7. International transfers
The platform runs on Cloudflare's global network, and some sub-processors are located outside your province or country (including in the United States and the European Union). Where a transfer of Controller Personal Data is subject to cross-border rules, we rely on a lawful transfer mechanism — such as adequacy, standard contractual clauses, or, for Quebec, a transfer assessment — and implement appropriate safeguards. Details of the relevant safeguards are available on request.
8. Audits and compliance documentation
On reasonable prior notice and no more than once per year (or as a regulator requires), you may request our then-current compliance documentation — such as our security-framework self-assessment, the current sub-processor list, and relevant third-party attestations — to verify our compliance with this DPA. This obligation is satisfied by providing that documentation rather than by on-site access, unless applicable law requires otherwise.

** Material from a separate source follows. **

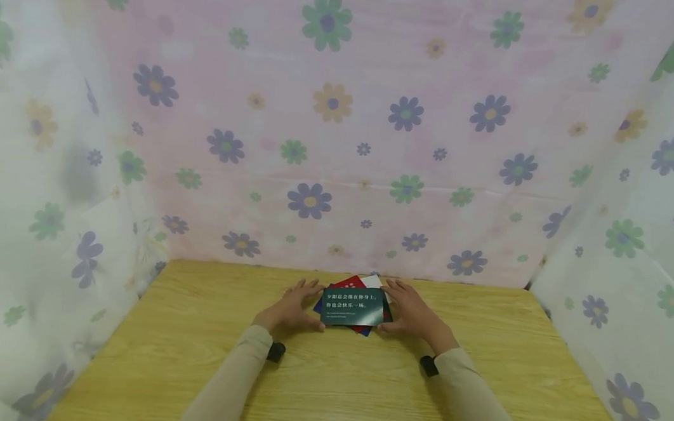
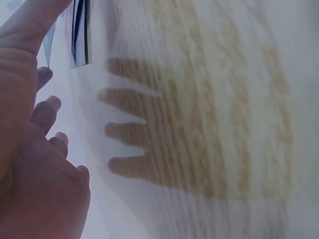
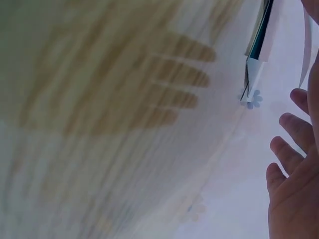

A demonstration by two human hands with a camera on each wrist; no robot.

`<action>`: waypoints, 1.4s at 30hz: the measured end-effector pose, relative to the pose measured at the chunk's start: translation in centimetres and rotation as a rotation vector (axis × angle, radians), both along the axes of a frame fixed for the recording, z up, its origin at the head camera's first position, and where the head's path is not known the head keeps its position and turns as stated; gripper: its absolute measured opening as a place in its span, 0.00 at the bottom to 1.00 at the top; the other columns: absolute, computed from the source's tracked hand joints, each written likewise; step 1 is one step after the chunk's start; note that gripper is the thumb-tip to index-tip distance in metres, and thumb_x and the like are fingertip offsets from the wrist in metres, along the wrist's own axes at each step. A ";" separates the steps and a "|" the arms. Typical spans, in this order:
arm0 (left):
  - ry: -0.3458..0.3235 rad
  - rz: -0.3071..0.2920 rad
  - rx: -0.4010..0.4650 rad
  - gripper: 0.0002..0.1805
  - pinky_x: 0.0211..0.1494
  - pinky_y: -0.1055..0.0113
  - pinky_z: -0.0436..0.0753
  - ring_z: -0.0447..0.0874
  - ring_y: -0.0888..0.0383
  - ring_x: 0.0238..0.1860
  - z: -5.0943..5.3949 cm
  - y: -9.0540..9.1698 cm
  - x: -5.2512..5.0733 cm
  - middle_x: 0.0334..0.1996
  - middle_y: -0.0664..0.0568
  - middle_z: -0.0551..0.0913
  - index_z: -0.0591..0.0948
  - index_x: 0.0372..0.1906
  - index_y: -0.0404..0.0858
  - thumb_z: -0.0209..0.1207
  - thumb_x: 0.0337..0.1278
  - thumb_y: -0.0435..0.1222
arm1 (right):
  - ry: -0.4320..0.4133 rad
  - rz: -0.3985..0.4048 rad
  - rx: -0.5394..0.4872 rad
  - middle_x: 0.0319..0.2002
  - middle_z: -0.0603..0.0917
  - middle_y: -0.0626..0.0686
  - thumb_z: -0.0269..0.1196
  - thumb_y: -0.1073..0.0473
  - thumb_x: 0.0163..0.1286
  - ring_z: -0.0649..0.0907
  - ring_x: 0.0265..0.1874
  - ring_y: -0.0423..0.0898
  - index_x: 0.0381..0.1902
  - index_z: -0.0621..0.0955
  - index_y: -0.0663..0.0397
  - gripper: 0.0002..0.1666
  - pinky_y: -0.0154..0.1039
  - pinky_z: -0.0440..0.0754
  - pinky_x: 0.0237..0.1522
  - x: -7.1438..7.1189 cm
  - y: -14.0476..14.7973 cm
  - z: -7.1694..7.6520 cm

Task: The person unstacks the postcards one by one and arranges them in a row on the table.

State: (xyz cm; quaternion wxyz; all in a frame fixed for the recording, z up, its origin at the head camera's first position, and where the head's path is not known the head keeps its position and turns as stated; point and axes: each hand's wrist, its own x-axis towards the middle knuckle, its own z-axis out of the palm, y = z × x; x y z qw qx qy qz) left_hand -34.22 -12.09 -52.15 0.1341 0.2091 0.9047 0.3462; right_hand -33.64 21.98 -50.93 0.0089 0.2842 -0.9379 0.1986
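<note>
A dark green card (image 1: 352, 307) with white printed characters is held over a pile of cards. The left hand (image 1: 293, 307) grips its left side, thumb at the lower corner and a finger at the upper one. At the opposite side the right hand (image 1: 419, 313) grips it the same way. Beneath, a red card (image 1: 349, 281), a white card (image 1: 373, 280) and a blue card (image 1: 317, 305) stick out at differing angles. Both wrist views show the pile's edge (image 2: 81, 35) apart from the held card's thin edge (image 3: 306, 50). Most of the pile is hidden.
The cards are near the back edge of a wood-grain table (image 1: 339, 388). Flower-printed curtains (image 1: 340, 141) enclose it at the back and both sides. Each wrist carries a black strapped device (image 1: 275, 352). Shadows of fingers fall on the tabletop.
</note>
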 end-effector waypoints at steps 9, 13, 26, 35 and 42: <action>0.117 -0.092 0.009 0.53 0.77 0.29 0.39 0.36 0.30 0.80 1.2 -0.1 0.3 0.81 0.37 0.52 0.62 0.78 0.35 0.76 0.51 0.46 | -0.007 -0.001 -0.056 0.76 0.64 0.65 0.80 0.45 0.52 0.58 0.77 0.68 0.74 0.66 0.67 0.60 0.69 0.61 0.73 0.8 -0.1 0.5; 0.137 -0.094 0.032 0.53 0.77 0.28 0.39 0.36 0.30 0.80 1.7 -0.1 0.8 0.81 0.37 0.52 0.62 0.78 0.35 0.76 0.51 0.46 | -0.008 -0.001 -0.075 0.77 0.62 0.66 0.82 0.47 0.51 0.57 0.77 0.68 0.75 0.64 0.69 0.62 0.69 0.60 0.73 1.5 -0.1 0.9; 0.251 -0.086 0.072 0.55 0.75 0.25 0.41 0.37 0.30 0.80 1.9 0.0 3.0 0.81 0.38 0.49 0.60 0.79 0.34 0.77 0.49 0.43 | -0.042 0.006 -0.197 0.77 0.58 0.69 0.80 0.48 0.52 0.52 0.77 0.71 0.76 0.63 0.68 0.61 0.74 0.54 0.72 4.4 0.1 1.8; 0.223 -0.142 0.083 0.53 0.76 0.27 0.40 0.36 0.32 0.81 1.8 -0.2 5.4 0.81 0.37 0.52 0.62 0.77 0.31 0.76 0.50 0.46 | -0.086 -0.002 -0.187 0.78 0.59 0.67 0.80 0.48 0.53 0.52 0.78 0.70 0.76 0.63 0.68 0.61 0.74 0.55 0.72 6.9 0.4 1.0; 0.271 -0.152 0.086 0.54 0.75 0.26 0.43 0.39 0.29 0.80 2.0 -0.4 6.4 0.80 0.35 0.53 0.65 0.76 0.29 0.78 0.46 0.45 | -0.038 0.015 -0.194 0.77 0.61 0.68 0.81 0.49 0.51 0.55 0.77 0.72 0.74 0.64 0.71 0.61 0.73 0.57 0.72 8.2 0.0 1.0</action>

9. Return and deletion on termination
On termination of the service, you may export Controller Personal Data using the platform's export tools during the 30-day window described in the Terms. After that, we will delete or return Controller Personal Data in accordance with your instructions and our retention schedule, except where applicable law requires longer retention (for example, signed waivers or financial records) — in which case we continue to protect it and limit processing to what the law requires.
10. Data protection law and roles
Each party will comply with the data-protection laws applicable to it, including, as relevant, PIPEDA and provincial privacy laws (including Quebec's Law 25), applicable US state privacy laws, and the GDPR/UK GDPR. You are the controller and are responsible for having a lawful basis to collect and use your guests' data — including valid parent or guardian consent for minors' waivers, and any marketing consents your jurisdiction requires. We process Controller Personal Data only as a processor on your behalf.
11. Term, changes and governing law
This DPA takes effect when you accept the Terms and continues for as long as we process Controller Personal Data. We review it at least annually and may update it; material changes are notified as described in the Terms. This DPA is governed by, and disputes are resolved under, the governing-law and disputes section of the Terms of Service (Province of Alberta, courts sitting in Edmonton). Questions about this DPA can be sent to [email protected], or by writing to Revyn Media, First Edmonton Place, 10665 Jasper Avenue, Edmonton, AB T5J 3S9, Canada.